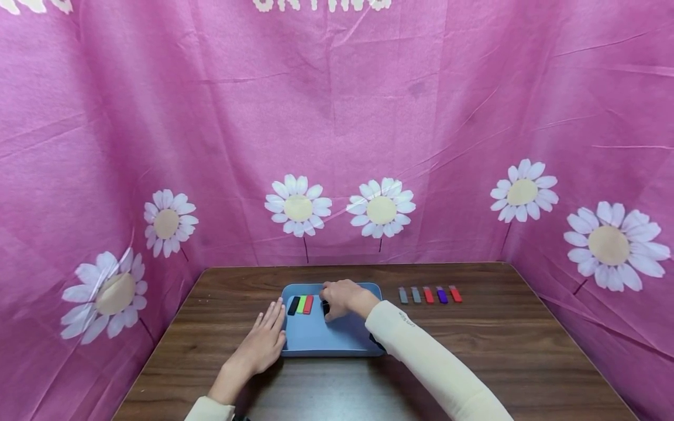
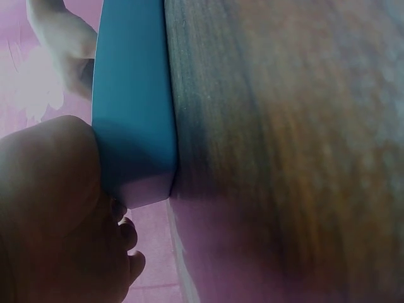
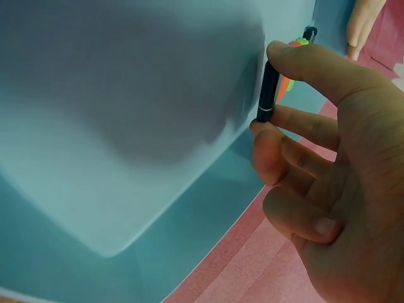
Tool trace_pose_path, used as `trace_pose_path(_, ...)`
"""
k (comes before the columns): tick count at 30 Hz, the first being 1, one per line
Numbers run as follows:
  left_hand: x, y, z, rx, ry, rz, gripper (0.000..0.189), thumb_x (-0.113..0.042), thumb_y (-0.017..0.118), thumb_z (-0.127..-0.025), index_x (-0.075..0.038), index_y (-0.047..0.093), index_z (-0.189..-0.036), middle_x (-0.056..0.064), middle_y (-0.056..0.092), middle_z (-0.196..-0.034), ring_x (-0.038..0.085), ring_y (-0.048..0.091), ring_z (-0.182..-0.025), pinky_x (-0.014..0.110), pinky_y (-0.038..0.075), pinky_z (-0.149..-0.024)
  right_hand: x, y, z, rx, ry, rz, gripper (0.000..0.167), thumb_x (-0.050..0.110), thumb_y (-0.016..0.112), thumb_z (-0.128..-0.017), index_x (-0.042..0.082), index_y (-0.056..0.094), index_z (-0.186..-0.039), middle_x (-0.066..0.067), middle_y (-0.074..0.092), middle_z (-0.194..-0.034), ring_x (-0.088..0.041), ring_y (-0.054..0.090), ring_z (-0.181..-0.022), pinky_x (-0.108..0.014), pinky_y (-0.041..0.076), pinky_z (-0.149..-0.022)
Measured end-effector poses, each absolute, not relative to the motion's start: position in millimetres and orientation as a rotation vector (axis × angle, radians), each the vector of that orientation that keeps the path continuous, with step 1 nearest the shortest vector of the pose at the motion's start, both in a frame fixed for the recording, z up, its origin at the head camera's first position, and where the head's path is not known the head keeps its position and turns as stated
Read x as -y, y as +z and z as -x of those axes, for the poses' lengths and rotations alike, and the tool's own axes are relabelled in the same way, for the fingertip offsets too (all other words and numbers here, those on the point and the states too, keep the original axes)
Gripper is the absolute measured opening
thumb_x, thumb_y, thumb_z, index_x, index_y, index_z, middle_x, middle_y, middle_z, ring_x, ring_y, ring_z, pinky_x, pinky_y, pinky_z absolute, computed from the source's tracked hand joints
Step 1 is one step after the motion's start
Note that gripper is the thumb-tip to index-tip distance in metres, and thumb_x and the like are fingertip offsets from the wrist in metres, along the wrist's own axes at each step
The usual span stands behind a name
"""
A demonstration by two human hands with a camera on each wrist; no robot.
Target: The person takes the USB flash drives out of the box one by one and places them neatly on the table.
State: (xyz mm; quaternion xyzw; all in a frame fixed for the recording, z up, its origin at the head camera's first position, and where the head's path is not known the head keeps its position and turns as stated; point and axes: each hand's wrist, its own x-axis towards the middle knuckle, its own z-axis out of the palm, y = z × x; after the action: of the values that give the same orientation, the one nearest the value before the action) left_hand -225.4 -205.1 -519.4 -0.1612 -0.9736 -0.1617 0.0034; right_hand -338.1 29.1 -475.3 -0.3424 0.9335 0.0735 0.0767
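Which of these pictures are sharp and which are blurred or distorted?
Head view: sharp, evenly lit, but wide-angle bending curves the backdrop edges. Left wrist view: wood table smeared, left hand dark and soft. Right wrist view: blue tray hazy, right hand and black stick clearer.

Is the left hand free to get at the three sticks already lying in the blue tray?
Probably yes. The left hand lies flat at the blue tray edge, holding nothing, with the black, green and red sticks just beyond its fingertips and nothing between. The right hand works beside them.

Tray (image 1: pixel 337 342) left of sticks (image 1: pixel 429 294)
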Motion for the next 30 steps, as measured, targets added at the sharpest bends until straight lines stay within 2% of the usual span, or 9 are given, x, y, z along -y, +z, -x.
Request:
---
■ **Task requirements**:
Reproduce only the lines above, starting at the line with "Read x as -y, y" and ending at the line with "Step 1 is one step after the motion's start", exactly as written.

■ **Expected answer**:
Read x as -y, y as +z and z as -x of those axes, for the poses' lengths and rotations alike, and the tool's own axes are relabelled in the same way, for the fingertip offsets too (all other words and numbers here, those on the point and the states too, keep the original axes)
Gripper is the absolute measured opening
thumb_x, thumb_y, thumb_z, index_x, index_y, index_z, middle_x, middle_y, middle_z, ring_x, ring_y, ring_z, pinky_x, pinky_y, pinky_z absolute, computed from the source's tracked hand joints
Step 1 is one step after the motion's start

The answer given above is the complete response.